By Lauren Crothers
PHNOM PENH
Thirty years after he came to power, Cambodia's prime minister has announced his intention for his rule to continue into a sixth mandate.
Hun Sen has said he intends to stand at the helm of the ruling Cambodian People’s Party in the 2018 elections.
The Cambodia Daily on Thursday quoted him as saying in a recent speech that only his continued grip on power could ensure that the country is at peace.
“Hun Sen is working [as the prime minister] in the fifth mandate and Hun Sen will win in the sixth mandate,” he said, referring to himself in the third person.
“The CPP will win again. It is because [the CPP] wins that we can live in such comfort together.”
The CPP has not always won with "such comfort," however,
The July 2013 elections were fraught with tension and controversy, resulting in a disputed outcome, a significant loss of seats for the CPP, and a 10-month-long boycott of the seats won by the opposition Cambodia National Rescue Party.
Since being initially elected at the age of 33 - making him at that time the world's youngest head of government - he has formed a reputation as a formidable and shrewd strongman - an image built upon decades of extrajudicial killings and the use of the judicial system to stifle voices of dissent.
His tenure has also presided over the 1997 grenade attack on an opposition march, in which 16 people were killed, as well as the January 2014 crackdown on garment strikes, during which five people were shot dead by military police forces.
In an email to The Anadolu Agency late Wednesday, Brad Adams, executive director of Human Rights Watch’s Asia division, said Hun Sen’s latest remarks on his attempt to win a sixth consecutive mandate echo those of the past two decades.
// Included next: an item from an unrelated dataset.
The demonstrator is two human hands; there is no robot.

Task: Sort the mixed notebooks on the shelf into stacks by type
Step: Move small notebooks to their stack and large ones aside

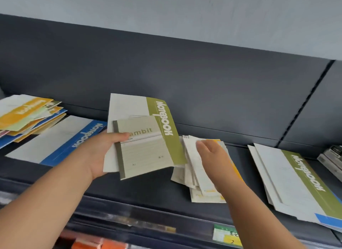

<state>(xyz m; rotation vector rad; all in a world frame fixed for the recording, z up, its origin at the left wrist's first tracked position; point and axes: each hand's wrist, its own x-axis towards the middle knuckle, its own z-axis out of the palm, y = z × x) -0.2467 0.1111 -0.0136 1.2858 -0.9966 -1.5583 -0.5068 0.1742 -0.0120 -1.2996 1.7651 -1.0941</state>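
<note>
Reaching in over a dark grey shelf (148,191), two bare hands are pictured among mixed notebooks. Two notebooks are gripped together in the left hand (100,150), with the thumb pressed across the front and the fingers hidden behind. In front is a small beige notebook (146,152) marked "Gambit", and behind it is a large white notebook with an olive band (129,106), which stands up beyond the thumb. Both are held tilted above the shelf. Just to the right of that grip, the right hand (212,156) is laid on a loose pile of small notebooks (196,178). Its fingers are stretched out over the top cover and nothing is seen clasped in it. The pile is fanned out untidily beneath the hand, with a yellow edge showing beside the wrist. Further right of this hand, a stack of large white notebooks (288,180) is set flat, an olive band uppermost and a blue corner showing beneath. To the left of the left hand, a large notebook with a blue band (55,139) is laid flat on the shelf. Further left again, a jumbled heap of orange and blue notebooks (27,117) is seen. Below the right forearm, a green and yellow price label (224,234) is fixed to the shelf edge.
</note>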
“But he is living in the past, as there are no threats to Cambodia’s stability. The war with the Khmer Rouge has been over since 1998. Since he can’t use them as a target, he concocts a fantasy about a civil war with the opposition, which has always been entirely peaceful," Adams added.
"In my view, if there is anyone who is a threat to stability, it is Hun Sen, who is constantly using force, arrests and threats against people who are only advocating for democracy."